Every year at the beginning of Advent I bring out our family’s collection of Christmas stories. It is rare now that the kids will let me read to them, but I still like to get out our favorite books and have them around – a reminder of some very special times. We have Dickens’s A Christmas Carol, Oscar Wilde’s The Selfish Giant, a beautiful book book from the Metropolitan Museum of Art.
But I think my favorite Christmas story might be one I discovered just a couple of years ago. I found it when I was looking for something for my 9th grade Pre-Ap English class to read.
A Christmas Day in the Morningby Pearl S. Buck is the story of a young boy who suddenly realizes that his serious, hard-working father actually loves him and what that boy does to show his love for his father in return.
I think I am so enamored with this story because it underscores the power of a simple act of kindness and of the power of knowing that you are loved. But perhaps the reason I love it the most is because it reminds me of so much of my grandfather. The young boy’s act of love is exactly like something my grandfather would have done or something he would have appreciated. And even though, I am sorry to say, I never did anything as meaningful for my grandfather as the boy in this story does for his dad, I do remember Papa’s “queer, sobbing sort of laugh” and his misty eyes when he was particularly delighted with one of us. I remember how happy it used to make me feel to know I had pleased him and shown him a bit of the love we always felt from him.
A Christmas Day in the Morning isn’t a religious story. There’s no manger scene, wise men, or shepherds. It is simply a charming story about the love between a boy and his father and how the boy carried that love with him his entire life.
For weeks now my kids have been asking me what I want for Christmas. And I have said the thing that I am supposed to say, that I always say – I don’t need anything. I just want all of my children to be happy and healthy. It’s true. I don’t need anything. And I do want my children to be happy and healthy. But they are good children, so no matter how often I say that I really don’t need anything, they will pool their money and buy me a new bathrobe or nightgown, or a maybe well-intentioned kitchen gadget. And I’ll be grateful because I know they are buying me presents because they love me and want to show me that they care.
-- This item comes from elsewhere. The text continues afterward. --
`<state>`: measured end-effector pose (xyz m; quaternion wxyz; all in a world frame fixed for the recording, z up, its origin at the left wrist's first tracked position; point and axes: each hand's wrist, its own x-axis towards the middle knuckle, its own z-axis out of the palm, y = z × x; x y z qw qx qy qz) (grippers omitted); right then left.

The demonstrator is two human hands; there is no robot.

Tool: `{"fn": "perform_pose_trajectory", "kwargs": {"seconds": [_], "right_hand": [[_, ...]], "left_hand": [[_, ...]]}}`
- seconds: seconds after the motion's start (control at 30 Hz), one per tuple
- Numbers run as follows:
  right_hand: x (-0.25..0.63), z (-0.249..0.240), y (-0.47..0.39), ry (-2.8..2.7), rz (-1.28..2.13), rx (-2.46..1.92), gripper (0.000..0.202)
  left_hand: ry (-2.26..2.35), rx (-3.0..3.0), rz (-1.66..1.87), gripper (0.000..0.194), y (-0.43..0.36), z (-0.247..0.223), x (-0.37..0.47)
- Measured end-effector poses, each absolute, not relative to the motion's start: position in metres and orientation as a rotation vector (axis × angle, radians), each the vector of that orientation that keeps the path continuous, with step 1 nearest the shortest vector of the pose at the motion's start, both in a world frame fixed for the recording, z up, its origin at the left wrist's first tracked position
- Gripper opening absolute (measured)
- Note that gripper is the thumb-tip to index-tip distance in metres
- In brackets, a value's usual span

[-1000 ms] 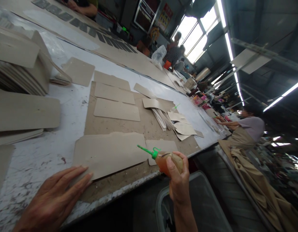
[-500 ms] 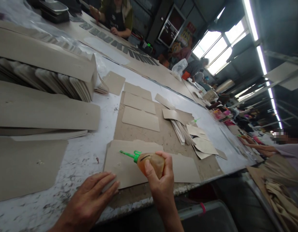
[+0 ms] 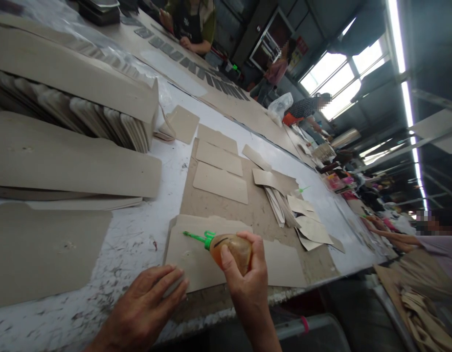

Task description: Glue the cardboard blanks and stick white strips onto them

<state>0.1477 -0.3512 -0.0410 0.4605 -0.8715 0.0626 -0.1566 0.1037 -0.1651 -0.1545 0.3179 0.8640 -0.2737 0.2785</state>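
My right hand [image 3: 248,274] is wrapped round a squeeze bottle [image 3: 233,249] of amber liquid. The bottle's green nozzle [image 3: 194,236] points left, over a beige panel [image 3: 202,271] near the table's front edge. Fingers slightly apart, my left hand [image 3: 145,303] rests with its fingertips on the panel's lower left corner. Another beige panel [image 3: 286,264] lies to the right of the bottle. Behind, three smaller beige pieces [image 3: 220,182] lie in a column on a brown board [image 3: 255,215].
Stacked beige panels [image 3: 75,161] fill the left side. Loose cut pieces [image 3: 312,227] lie at the right of the board. A person [image 3: 192,29] is across the table, and another person [image 3: 439,239] is at the far right. A clear bin [image 3: 314,335] stands below the table edge.
The camera view has shifted, so the table and stacks appear a little further right. My right hand still grips the bottle, and my left hand stays on the panel's corner.
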Motion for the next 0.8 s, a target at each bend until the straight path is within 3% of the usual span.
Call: {"fn": "perform_pose_trajectory", "kwargs": {"seconds": [0.8], "right_hand": [[0.147, -0.038, -0.431, 0.275, -0.578, -2.328, 0.032]], "left_hand": [[-0.794, 2.215, 0.803, 0.033, -0.158, -0.188, 0.111]]}}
But here’s the thing. I’m lying. I don’t just want healthy happy kids. Sure that’s the most important thing, but there are a few things that I desperately want. I want ’em real bad. Perhaps it’s not too late to give my family my real Christmas list…
I want everyone to lick or wipe the peanut butter off the spoon before dropping it in the sink. Better yet, lick it off and drop it in the dishwasher.
I want to never hear the words. SHOTGUN! again.
I want to never open the cabinet and find a box with approximately two tablespoons of cereal left in it.
I want a vehicle free of dead french fries and straw wrappers.
I want all the socks in whole world (or at least in my house) to find and keep their forever mate.
I want counter tops free from crumbs.
I want well-fed dogs and chickens and livestock. And I want to eliminate the phrase Did you feed the…. from my vocabulary.
I want to stop pretending that the little flecks of green in the pasta are seasonings. It’s spinach, ya’ll. Okay. It’s spinach. It has always been spinach.
I want to sit down with my coffee or my computer or my book for more than five minutes at time before someone says, “Hey Mamma! Will you…”
I want to always be able to find a pen. And my scissors. And the duck tape. Seriously. Who keeps running off with the duck tape?
I want to stop repeating myself.
I want to stop repeating myself.
I want a TV show that comes on during primetime that I can watch with my whole family and that does not involve wildlife or people wearing cammo – and that will not be interrupted by commercials for tampons, Viagra, or Victoria’s Secret.
I want to learn how to use the television remote control, and I want the kids to forget how to use the television remote control.
I want, just now and then, to arrive at church with a relaxed, well-dressed family at least 15 minutes early.
I want to pray more as a family.
I want to play more as a family.
I want to sit down to dinner more often.
I want to cook from scratch, and I want someone else to clean the kitchen.
I want more nights at home with my family and fewer nights all going in different directions.
I want to slow down time.
Obviously, some of the things on my list are within my family’s power to give me and some are not. But in the end, I know I will get bathrobe or a nightgown or a kitchen gadget. And that’s okay. Because even though whatever I get might not come with a life-time supply of spotless kitchens or perfectly matched socks, it will come with love. And I really could use a new bathrobe.